# EXERCISE PROMPT
Whenever a line in the data contains "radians", show that line.

▶

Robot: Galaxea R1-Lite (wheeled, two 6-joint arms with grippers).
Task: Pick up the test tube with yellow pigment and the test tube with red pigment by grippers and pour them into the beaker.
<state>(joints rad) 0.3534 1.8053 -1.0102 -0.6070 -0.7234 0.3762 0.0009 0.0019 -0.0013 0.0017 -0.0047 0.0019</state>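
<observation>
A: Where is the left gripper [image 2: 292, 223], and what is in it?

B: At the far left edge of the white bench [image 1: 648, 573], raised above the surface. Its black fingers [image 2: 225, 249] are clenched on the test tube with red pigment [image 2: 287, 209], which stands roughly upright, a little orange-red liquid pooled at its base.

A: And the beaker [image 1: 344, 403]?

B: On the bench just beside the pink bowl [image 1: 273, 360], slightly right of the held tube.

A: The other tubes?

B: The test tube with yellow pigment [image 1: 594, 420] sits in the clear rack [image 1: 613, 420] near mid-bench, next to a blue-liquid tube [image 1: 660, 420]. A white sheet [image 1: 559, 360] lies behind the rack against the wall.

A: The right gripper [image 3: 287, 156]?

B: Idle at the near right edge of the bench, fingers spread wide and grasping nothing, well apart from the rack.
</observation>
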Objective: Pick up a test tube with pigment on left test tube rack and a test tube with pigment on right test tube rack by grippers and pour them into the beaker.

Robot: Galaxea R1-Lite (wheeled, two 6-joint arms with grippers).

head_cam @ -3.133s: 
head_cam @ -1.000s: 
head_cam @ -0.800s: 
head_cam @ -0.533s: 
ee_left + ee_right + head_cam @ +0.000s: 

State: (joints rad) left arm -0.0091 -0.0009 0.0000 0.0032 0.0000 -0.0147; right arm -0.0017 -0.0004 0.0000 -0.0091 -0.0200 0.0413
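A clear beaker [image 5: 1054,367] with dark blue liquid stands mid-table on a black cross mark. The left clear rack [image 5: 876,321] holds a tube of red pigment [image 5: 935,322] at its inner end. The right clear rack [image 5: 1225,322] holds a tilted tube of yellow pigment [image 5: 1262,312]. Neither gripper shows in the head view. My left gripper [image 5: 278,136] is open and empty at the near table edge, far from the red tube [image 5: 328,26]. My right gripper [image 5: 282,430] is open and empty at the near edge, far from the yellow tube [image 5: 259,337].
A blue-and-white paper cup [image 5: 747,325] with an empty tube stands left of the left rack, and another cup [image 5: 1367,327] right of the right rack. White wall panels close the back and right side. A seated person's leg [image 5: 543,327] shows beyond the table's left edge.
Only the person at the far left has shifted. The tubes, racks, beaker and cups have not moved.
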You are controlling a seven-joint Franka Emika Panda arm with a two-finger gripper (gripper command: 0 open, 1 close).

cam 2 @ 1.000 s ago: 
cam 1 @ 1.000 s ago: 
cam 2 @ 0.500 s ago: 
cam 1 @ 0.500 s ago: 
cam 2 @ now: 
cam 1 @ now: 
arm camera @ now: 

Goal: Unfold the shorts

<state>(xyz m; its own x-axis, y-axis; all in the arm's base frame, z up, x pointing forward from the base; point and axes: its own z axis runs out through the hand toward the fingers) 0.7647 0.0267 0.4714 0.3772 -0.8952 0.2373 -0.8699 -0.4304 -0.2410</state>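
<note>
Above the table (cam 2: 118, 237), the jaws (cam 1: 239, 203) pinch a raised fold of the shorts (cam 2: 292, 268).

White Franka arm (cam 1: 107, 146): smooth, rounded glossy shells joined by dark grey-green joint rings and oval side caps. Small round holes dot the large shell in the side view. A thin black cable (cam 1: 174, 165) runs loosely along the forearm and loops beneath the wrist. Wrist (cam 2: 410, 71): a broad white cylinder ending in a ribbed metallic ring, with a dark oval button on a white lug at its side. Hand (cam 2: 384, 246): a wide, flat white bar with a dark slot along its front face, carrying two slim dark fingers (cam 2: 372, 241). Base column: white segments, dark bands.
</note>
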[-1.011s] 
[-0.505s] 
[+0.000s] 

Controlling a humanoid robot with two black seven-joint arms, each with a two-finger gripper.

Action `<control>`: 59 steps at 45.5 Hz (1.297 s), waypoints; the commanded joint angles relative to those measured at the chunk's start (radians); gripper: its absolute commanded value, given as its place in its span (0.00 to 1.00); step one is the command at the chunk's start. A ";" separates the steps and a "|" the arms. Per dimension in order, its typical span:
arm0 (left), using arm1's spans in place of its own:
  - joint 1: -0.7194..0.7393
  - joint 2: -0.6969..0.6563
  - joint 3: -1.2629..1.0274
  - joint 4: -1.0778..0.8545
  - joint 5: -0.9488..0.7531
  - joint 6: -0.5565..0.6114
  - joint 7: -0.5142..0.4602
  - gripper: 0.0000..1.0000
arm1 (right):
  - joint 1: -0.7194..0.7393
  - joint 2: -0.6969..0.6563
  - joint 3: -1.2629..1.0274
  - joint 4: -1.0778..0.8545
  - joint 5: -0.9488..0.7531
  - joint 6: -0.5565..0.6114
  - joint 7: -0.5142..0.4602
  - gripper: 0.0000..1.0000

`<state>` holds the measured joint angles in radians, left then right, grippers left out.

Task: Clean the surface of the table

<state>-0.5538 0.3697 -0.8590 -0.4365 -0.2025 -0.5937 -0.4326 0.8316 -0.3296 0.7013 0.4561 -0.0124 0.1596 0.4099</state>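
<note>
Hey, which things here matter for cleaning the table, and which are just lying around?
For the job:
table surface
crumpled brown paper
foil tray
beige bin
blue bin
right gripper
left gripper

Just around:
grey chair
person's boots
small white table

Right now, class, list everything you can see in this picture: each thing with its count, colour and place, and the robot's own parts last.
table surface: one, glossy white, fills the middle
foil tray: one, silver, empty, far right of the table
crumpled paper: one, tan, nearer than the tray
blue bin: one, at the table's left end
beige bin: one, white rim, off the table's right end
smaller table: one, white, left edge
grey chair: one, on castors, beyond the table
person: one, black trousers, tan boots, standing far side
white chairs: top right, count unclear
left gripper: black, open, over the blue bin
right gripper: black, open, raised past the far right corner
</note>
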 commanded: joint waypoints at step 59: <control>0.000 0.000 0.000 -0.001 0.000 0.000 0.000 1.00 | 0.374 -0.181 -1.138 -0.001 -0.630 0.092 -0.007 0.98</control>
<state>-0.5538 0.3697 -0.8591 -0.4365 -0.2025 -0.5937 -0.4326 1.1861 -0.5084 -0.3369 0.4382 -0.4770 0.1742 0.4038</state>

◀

# PROBLEM SOLUTION
Action `<control>`: 59 steps at 45.5 Hz (1.297 s), waypoints; the commanded joint angles relative to those measured at the chunk's start (radians); gripper: its absolute commanded value, given as its place in its span (0.00 to 1.00); step one is the command at the chunk's start. A ";" separates the steps and a "|" the arms. Per dimension in order, its typical span:
`<state>` holds the measured joint angles in radians, left then right, grippers left out.

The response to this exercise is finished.